Professional associations can be a valuable tool for tax professionals, providing industry updates, opportunities for networking and access to continuing education credits. Unfortunately, scammers are capitalizing on these relationships to gain access to taxpayer information. The Internal Revenue Service (IRS) and its state and industry Security Summit partners are warning tax professionals about a new scam involving phishing emails posing as accounting and professional associations.
The IRS has received reports from tax professionals who received fake emails from scammers who were trying to trick them into disclosing their email usernames and passwords. So far, the IRS says that tax professionals in Iowa, Illinois, New Jersey, North Carolina, and Canada (yes, Canada) have been targeted.

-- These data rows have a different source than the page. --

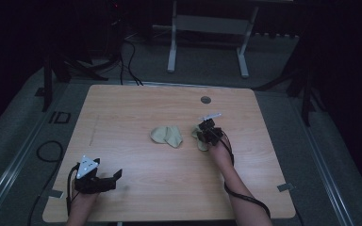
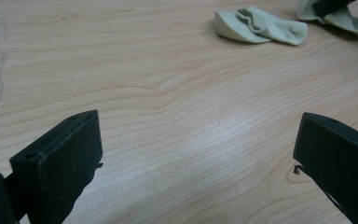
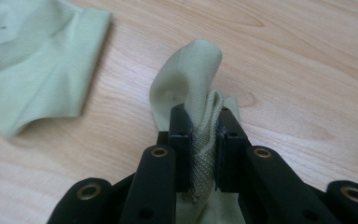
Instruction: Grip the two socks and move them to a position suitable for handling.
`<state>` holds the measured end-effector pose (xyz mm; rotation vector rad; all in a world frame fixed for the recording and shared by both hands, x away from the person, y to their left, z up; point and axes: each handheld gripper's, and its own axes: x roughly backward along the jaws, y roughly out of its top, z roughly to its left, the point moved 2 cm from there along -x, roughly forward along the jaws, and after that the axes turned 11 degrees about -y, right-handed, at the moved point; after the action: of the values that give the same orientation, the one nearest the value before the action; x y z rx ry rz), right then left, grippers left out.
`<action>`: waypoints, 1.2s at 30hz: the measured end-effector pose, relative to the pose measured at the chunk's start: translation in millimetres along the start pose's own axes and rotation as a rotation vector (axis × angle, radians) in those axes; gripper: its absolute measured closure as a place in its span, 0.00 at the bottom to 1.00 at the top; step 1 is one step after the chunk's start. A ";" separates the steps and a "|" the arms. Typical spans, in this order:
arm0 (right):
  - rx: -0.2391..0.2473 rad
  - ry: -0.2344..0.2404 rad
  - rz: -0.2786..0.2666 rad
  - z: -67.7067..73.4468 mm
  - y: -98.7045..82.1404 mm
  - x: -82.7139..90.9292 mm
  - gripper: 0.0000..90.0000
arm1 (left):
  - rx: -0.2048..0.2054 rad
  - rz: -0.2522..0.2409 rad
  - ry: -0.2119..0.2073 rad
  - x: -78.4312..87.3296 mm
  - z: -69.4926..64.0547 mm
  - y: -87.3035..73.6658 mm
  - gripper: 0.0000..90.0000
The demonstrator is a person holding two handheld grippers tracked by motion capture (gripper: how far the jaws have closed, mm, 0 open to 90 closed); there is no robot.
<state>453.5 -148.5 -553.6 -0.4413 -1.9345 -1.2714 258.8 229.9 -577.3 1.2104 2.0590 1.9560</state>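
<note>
Surface: light wood-grain table (image 1: 136,179), square-cornered, with a small round grommet (image 1: 205,100) near the far edge.
Room: dim; grey carpet all round, white desk legs (image 1: 172,47) beyond the far edge, dark cables (image 1: 129,61) on the floor at far left.
Left side: your left gripper (image 1: 115,176) sits low near the table's near-left corner, jaws spread wide with bare wood between them; nothing gripped.
Near edge: your left hand is just inside it; the left edge is near, with a loop of cable (image 1: 49,150) on the floor past it.
Middle: one pale green sock (image 1: 167,135) lies crumpled and flat, untouched, about centre of the table. In the left gripper view it lies far ahead (image 2: 260,27).
Right of middle: your right gripper (image 3: 204,140) is clenched on the second pale green sock (image 3: 193,74), its knit pinched between the pads and a fold standing up above them. That sock is just beside the first, apart from it.
Open room: wide bare wood between the two hands, also along the far edge and the right side.
</note>
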 end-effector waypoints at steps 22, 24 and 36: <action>0.158 0.143 -0.145 -0.9 13.2 104.9 0.89 | -0.006 0.003 0.000 -1.4 -1.5 0.6 0.01; 0.168 0.150 -0.147 0.9 11.5 109.7 0.89 | -0.007 0.003 0.000 -1.7 -1.5 0.7 0.01; 0.344 0.269 -0.166 36.2 -41.1 124.1 0.89 | -0.010 0.015 -0.005 -4.0 -1.8 0.5 0.01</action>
<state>331.9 -149.3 -493.5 0.0626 -1.9337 -1.0087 260.9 226.1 -578.3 1.2310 2.0412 1.9652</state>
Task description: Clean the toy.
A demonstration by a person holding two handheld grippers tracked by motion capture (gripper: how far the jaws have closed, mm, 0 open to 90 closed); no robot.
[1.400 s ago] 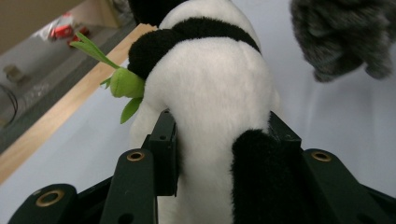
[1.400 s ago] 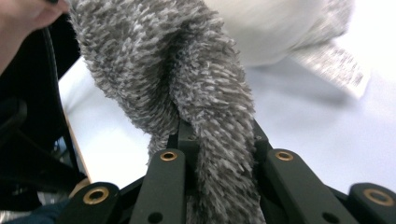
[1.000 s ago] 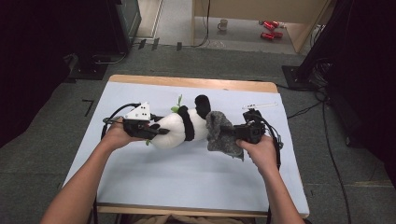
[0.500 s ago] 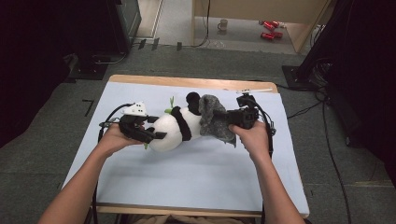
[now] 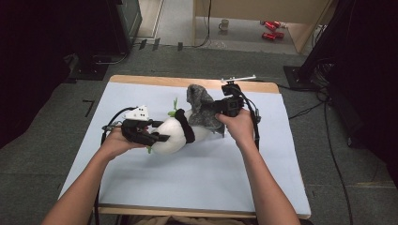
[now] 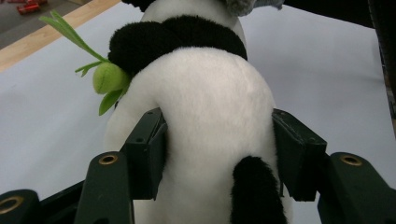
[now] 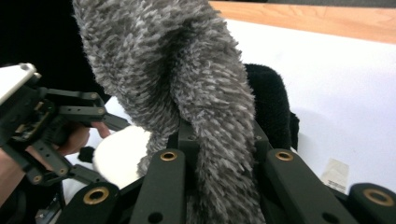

If you live outside of those states (and Canada), don’t let your guard down. Crooks can—and do—easily change their tactics. It’s not unlikely that this scam will make the rounds using other association names or making other adjustments.
As for the current scheme? Here’s what to look out for. According to the IRS, to date the scam involves an “awkwardly worded phishing email” that states:
We kindly request that you follow this link HERE and sign in with your email to view this information from (name of accounting association) to all active members. This announcement has been updated for your kind information through our secure information sharing portal which is linked to your email server.
The email is, of course, a phishing attempt. Your information can be captured and used to access your account, or you may be directed to a malware site. It’s similar to a scheme reported last year involving a phishing email scam impersonating tax-software providers and attempting to steal usernames and passwords from tax professionals.
If you receive a suspicious email from a professional association asking you to click on links or open attachments, use care. It’s best to go directly to those associations’ websites rather than open any links or attachments. Tried-and-true professional organizations include groups like National Association of Enrolled Agents (NAEA), American Institute of Certified Public Accountants (AICPA) and the American Bar Association (ABA) as well as their state and local affiliates. Also, be on guard for emails purporting to be from groups that use variations on established associations.
If you receive a suspicious email related to taxes or the IRS, or phishing attempts to gain access to practitioner databases, forward those emails to firstname.lastname@example.org. Remember: The IRS never initiates initial contact with a tax professional (or taxpayer) via email.
The Security Summit partners also urge practitioners to follow additional safeguards, including using strong passwords, encrypting sensitive files and emails, and limiting access to taxpayer data to individuals who need to know. Regularly back up sensitive data and wipe any old disks or drives before disposal. For more information about data security, including how to create a data security plan, check out IRS Publication 4557, Safeguarding Taxpayer Data, and Small Business Information Security – The Fundamentals, by the National Institute of Standards and Technology (both download as a PDF).